Another model that Lecter does not fit is the “homicidal triad” of warning-sign behaviours (i.e., bed-wetting, animal cruelty, and fire starting) outlined in the many books of the FBI’s Dr. John Douglas and Mark Olshaker. This FBI research asserts that these three warning behaviours (particularly when they co-occur in adolescence) signal an elevated risk of subsequent serial homicide. However, Oleson shows that Lecter does not fit this profile at all. In his second (2006) paper, Oleson also assesses to what extent Lecter is insane. According to the M’Naughten test for insanity:

“It must be clearly proved that, at the time of committing the act, the party accused was laboring under such a defect of reason, from disease of the mind, as not to know the nature and quality of the act he was doing, or that [if] he did know it, that he did not know he was doing what was wrong (Finkel, 1988)”.

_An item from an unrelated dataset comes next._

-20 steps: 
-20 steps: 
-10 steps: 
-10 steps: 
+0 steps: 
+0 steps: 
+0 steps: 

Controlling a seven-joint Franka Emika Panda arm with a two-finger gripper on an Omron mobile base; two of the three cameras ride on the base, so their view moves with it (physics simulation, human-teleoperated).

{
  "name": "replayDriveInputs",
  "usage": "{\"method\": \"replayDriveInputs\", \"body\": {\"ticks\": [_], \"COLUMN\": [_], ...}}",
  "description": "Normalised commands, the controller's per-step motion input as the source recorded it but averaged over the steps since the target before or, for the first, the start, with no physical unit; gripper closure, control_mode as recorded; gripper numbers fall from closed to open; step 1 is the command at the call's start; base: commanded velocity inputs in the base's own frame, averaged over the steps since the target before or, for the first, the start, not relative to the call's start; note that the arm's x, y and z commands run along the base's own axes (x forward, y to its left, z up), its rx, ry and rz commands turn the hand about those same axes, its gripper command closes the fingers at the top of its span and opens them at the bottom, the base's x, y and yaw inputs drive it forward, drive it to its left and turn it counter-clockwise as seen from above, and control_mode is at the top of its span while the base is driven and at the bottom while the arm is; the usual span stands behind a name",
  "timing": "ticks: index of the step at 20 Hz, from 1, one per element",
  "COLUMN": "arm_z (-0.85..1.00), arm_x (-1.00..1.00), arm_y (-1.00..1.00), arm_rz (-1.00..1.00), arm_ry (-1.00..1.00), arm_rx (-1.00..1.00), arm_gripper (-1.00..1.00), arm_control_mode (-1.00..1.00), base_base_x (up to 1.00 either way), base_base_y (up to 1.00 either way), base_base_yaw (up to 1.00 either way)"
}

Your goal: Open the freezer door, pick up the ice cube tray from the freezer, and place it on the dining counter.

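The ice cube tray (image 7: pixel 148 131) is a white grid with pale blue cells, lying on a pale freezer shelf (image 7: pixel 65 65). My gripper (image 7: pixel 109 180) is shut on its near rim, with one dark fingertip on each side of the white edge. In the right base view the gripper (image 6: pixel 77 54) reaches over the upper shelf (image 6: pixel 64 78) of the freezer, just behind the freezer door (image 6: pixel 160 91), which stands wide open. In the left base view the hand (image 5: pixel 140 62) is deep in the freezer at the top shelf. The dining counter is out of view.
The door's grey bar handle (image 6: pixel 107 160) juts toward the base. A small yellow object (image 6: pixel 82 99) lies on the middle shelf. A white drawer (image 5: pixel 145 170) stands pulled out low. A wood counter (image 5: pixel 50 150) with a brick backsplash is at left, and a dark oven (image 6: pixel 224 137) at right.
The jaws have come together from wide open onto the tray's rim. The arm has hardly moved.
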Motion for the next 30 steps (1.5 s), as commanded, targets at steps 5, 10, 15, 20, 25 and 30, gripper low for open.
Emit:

Oleson argues that Lecter “flunks the M’Naughten test on all counts”. In fact he goes on to say that:

“[Lecter] does not suffer from a defect of reason – if anything, as a genius with an infinitely rare IQ score, he may suffer from a superhuman perfection of the reason… Similarly, Lecter knows perfectly well the nature and quality of the crimes he commits, and he knows that they are denounced as wrong by society…The character of Hannibal Lecter would be deemed sane under more recently developed tests for insanity, as well. Lecter, in perfect command of his will, does not commit his crimes because he is compelled. Accordingly, he would not be insane under any formulation of the irresistible impulse test (Finkel, 1988). Nor would he be found insane under the American Law Institute test. ‘A person is not responsible for criminal conduct if at the time of such conduct as a result of mental disease or defect he lacks substantial capacity either to appreciate the criminality of his conduct or to conform his conduct to the requirements of law’ (Finkel, 1988). Lecter possesses both near-infallible cognitive ability and an iron will. He in no way fits the categories of insanity articulated under prevailing rules”.

Oleson’s papers also examine the idea that Lecter may be a non-human monster, a vampire, a superhuman, and/or the Devil. He also speculates that his crimes may be the product of his superhuman intellect (as Lecter’s IQ is so high that it cannot be assessed by any instruments that are currently used). As Oleson concludes in the second of his three papers:

“It has been suggested that the character of Hannibal Lecter is so memorable because he emerges from paradox…It could simply be the case, however, that Lecter is such a successful villain because we love monster stories…because we need monsters…and because the Lecter novels skillfully combine the police procedural with particularly resonant elements of the supernatural horror story”.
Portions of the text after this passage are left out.